Navarro's Broad Market Outlook: CPI to the Rescue
Score one for the Rally Monkeys as the markets got a big lift last week. If you want a reason for the rhyme, look to the PPI-CPI news.
While the PPI provided hints of inflation, the CPI flat out found nary a clue. The bullish view is that low inflation means a restrained Fed. But really, if the PPI is inching up and the CPI isn't, doesn't that suggest some type of squeeze on corporate profits that over the long run can't be bullish. And speaking of squeezes, consumers are certainly grumpy, squeezed as they are by high oil and gas prices.
Still, it's pretty clear that Mr. Market frankly doesn't give a damm about longer run issues - at least for now.

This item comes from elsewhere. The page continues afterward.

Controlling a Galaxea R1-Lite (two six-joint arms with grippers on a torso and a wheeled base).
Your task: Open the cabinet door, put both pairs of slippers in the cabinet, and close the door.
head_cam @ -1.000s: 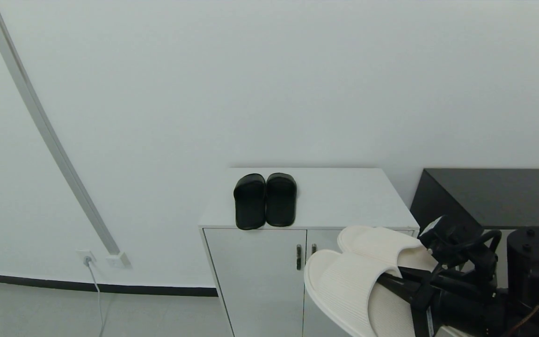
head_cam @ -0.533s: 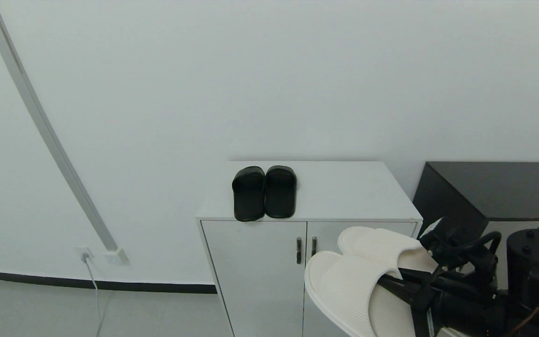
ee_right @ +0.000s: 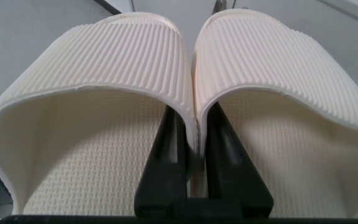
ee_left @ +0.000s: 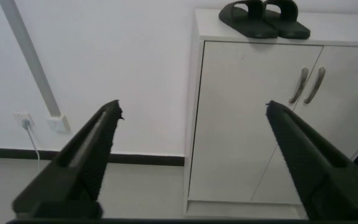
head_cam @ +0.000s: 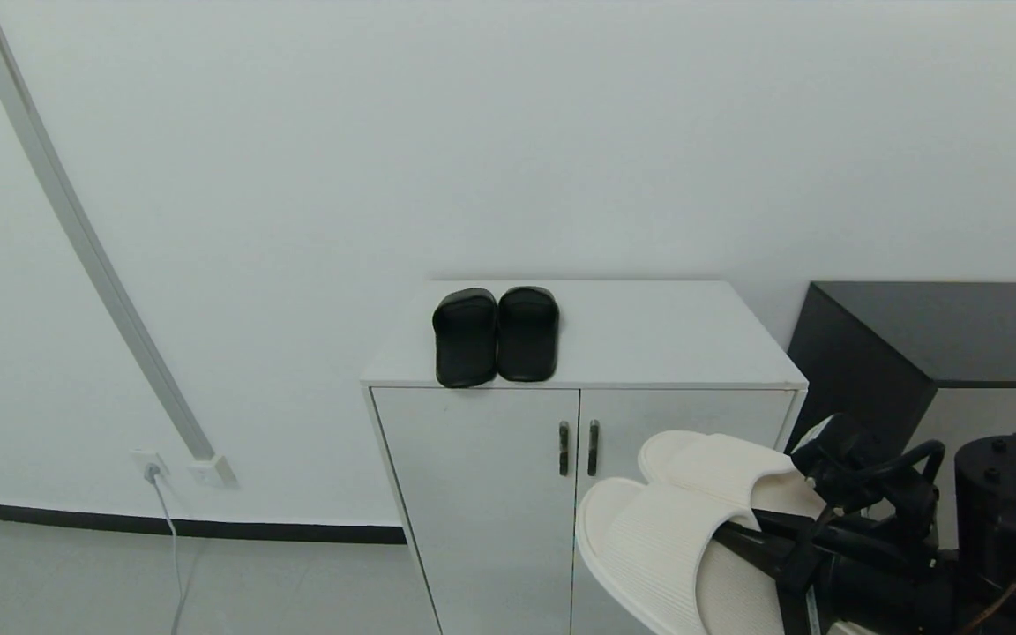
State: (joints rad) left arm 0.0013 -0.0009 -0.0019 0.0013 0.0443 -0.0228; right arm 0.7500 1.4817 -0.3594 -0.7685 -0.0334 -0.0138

Market Movers of the Week: GDP Me...
New and existing home sales come out - always a source of volatility for the sector. But the biggie is going to come on Thursday when Q1 GDP will be revised.

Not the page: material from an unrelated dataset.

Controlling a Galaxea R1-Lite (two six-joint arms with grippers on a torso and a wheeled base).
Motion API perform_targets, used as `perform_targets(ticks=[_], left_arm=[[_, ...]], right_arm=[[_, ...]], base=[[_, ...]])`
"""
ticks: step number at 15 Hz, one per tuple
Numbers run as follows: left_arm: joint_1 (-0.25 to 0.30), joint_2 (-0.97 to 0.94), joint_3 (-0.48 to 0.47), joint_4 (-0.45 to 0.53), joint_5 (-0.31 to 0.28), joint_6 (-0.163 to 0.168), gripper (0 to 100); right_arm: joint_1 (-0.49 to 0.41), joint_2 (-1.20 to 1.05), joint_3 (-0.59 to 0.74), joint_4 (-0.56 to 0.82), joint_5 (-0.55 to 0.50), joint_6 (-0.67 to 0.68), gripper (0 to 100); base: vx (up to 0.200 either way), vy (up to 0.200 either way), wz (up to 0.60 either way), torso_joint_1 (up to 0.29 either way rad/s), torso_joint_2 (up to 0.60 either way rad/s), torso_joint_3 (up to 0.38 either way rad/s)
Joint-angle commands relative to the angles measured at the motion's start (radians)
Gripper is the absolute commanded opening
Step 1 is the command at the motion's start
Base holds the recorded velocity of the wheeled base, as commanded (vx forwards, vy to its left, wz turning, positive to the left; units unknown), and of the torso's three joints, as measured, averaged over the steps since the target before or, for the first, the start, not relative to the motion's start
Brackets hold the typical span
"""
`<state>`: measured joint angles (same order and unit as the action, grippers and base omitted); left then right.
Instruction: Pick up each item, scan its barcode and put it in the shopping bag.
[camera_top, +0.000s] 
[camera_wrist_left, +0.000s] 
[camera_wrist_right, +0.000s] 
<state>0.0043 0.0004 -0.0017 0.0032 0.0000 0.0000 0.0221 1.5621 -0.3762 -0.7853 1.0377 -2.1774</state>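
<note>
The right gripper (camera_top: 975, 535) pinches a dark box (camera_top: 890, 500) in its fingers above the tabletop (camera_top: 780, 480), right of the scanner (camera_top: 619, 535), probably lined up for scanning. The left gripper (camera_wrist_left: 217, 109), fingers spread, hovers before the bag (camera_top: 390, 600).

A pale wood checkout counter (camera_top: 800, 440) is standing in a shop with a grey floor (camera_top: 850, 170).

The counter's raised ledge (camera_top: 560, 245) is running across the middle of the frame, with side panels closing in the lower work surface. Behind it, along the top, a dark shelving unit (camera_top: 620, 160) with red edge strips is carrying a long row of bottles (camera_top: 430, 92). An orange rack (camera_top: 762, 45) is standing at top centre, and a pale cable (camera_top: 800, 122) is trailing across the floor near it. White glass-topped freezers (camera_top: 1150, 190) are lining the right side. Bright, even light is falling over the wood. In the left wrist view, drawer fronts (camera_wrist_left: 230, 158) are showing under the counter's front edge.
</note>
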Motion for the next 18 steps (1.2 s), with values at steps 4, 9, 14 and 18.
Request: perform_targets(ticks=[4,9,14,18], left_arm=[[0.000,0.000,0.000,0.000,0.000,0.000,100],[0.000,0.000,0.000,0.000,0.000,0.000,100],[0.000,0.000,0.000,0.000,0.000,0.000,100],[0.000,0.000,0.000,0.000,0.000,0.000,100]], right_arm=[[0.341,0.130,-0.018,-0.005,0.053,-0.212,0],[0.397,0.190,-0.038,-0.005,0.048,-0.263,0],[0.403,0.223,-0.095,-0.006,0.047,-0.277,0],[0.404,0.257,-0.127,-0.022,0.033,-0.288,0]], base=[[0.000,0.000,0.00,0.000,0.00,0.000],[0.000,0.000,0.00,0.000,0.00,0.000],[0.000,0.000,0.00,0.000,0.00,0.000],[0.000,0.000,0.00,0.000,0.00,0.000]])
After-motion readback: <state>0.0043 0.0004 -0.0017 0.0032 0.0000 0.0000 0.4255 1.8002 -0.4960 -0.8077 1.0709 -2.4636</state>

The betting is on a strong upward revision from 3.1 to as high as 3.8. Why? New trade numbers have come in showing more exports and fewer imports which adds to GDP growth. So…..if we get 3.8 or higher, the bulls should get a nice buck up.
Portfolio Musing: Short WYNN
I conventioneered last week in Vegas and parked myself at the new Wynn Resort. A la the stock picking method of Peter Lynch, I hereby speculate based on a rather sour personal experience that WYNN will be an excellent short.

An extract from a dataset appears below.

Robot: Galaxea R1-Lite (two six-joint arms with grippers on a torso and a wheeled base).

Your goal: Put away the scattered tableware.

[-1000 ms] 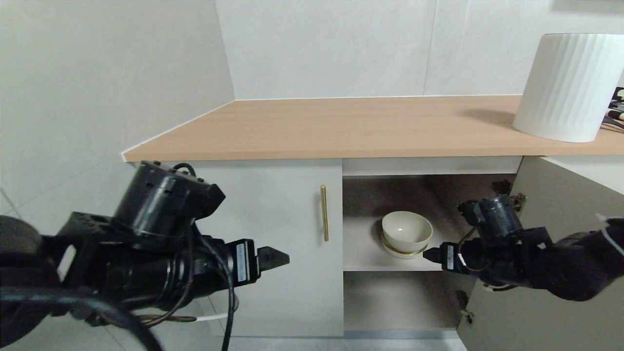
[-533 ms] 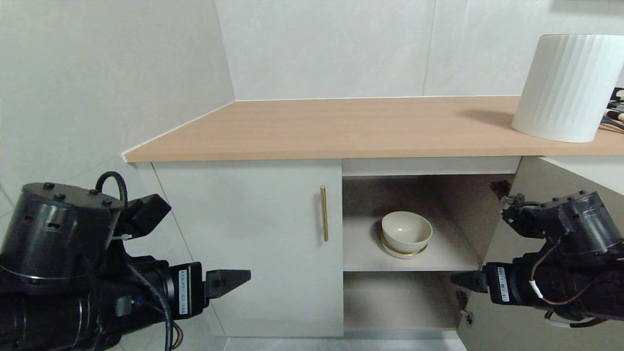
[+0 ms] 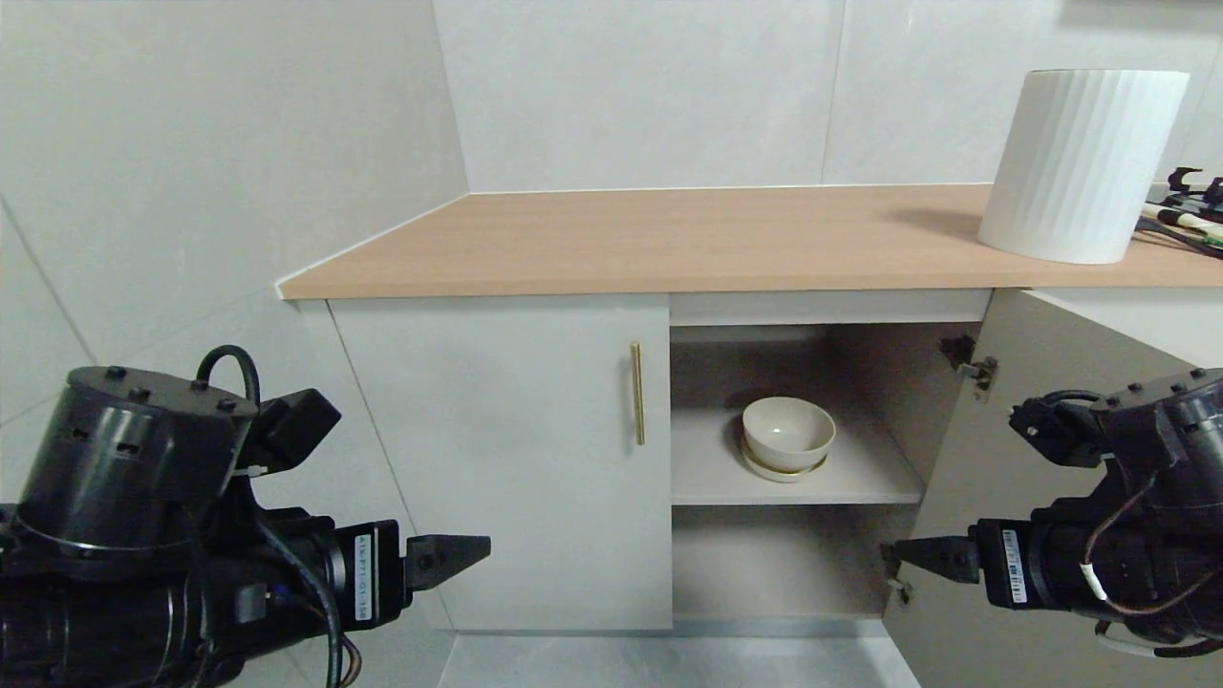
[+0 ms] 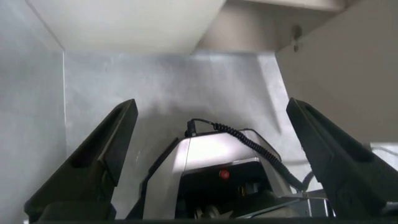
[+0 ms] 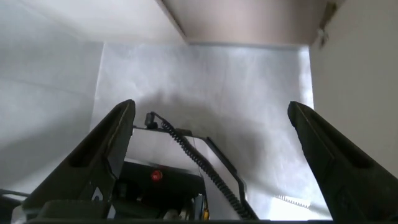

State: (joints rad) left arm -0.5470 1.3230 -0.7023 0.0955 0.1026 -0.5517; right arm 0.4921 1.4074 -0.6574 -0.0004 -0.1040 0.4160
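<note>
A cream bowl [image 3: 788, 432] sits on a gold-rimmed plate [image 3: 782, 471] on the middle shelf [image 3: 860, 478] of the open cabinet. My right gripper [image 3: 917, 556] hangs low in front of the cabinet's lower compartment, right of and below the bowl, well apart from it. In the right wrist view the gripper [image 5: 214, 155] is open, nothing between its fingers [image 5: 99, 155]. My left gripper [image 3: 459, 554] is low in front of the closed left door. It is open too [image 4: 211, 155], and its fingers [image 4: 93, 168] are spread over bare floor.
The right cabinet door [image 3: 1051, 459] stands swung open beside my right arm. The left door [image 3: 516, 449] is closed and has a gold handle [image 3: 636, 393]. On the wooden countertop [image 3: 669, 239] stands a white ribbed cylinder [image 3: 1080, 162], with cables [image 3: 1185, 215] behind it.
My right gripper drew back from the shelf by the bowl, down and rightwards. My left arm dropped lower and to the left. The head view itself has shifted a little.
</note>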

This is a mediocre hotel marketed as the crème de la crème and, after the euphoria of its open fades, its room rates are going to plunge back to earth - somewhere below the Venetian, Bellagio, and Mandalay Bay which it can't hold a candle to and above Treasure Island and New York, New York. Here's just a short list of some of its flaws:
A car entry that can't accommodate even half of the traffic flow, a claustrophobic rather than grand entrance, big lines at the check-in because of slow computers and inadequate staffing, a casino that looks no better than what the Indians provide in California, relatively small and surprisingly noise rooms, a total inadequate gym with a very expensive price, a pool with too few seats for the number of guests, mediocre cuisine, a Dragone show that isn't as good as several other of the Dragone shows in town, a golf course that charges $500 to play and doesn't have a driving range, a TV that malfunctions, and last but hardly least for this poor stock market junkie, no copies of Barron's for sale in the news stand (as of Sunday a.m.).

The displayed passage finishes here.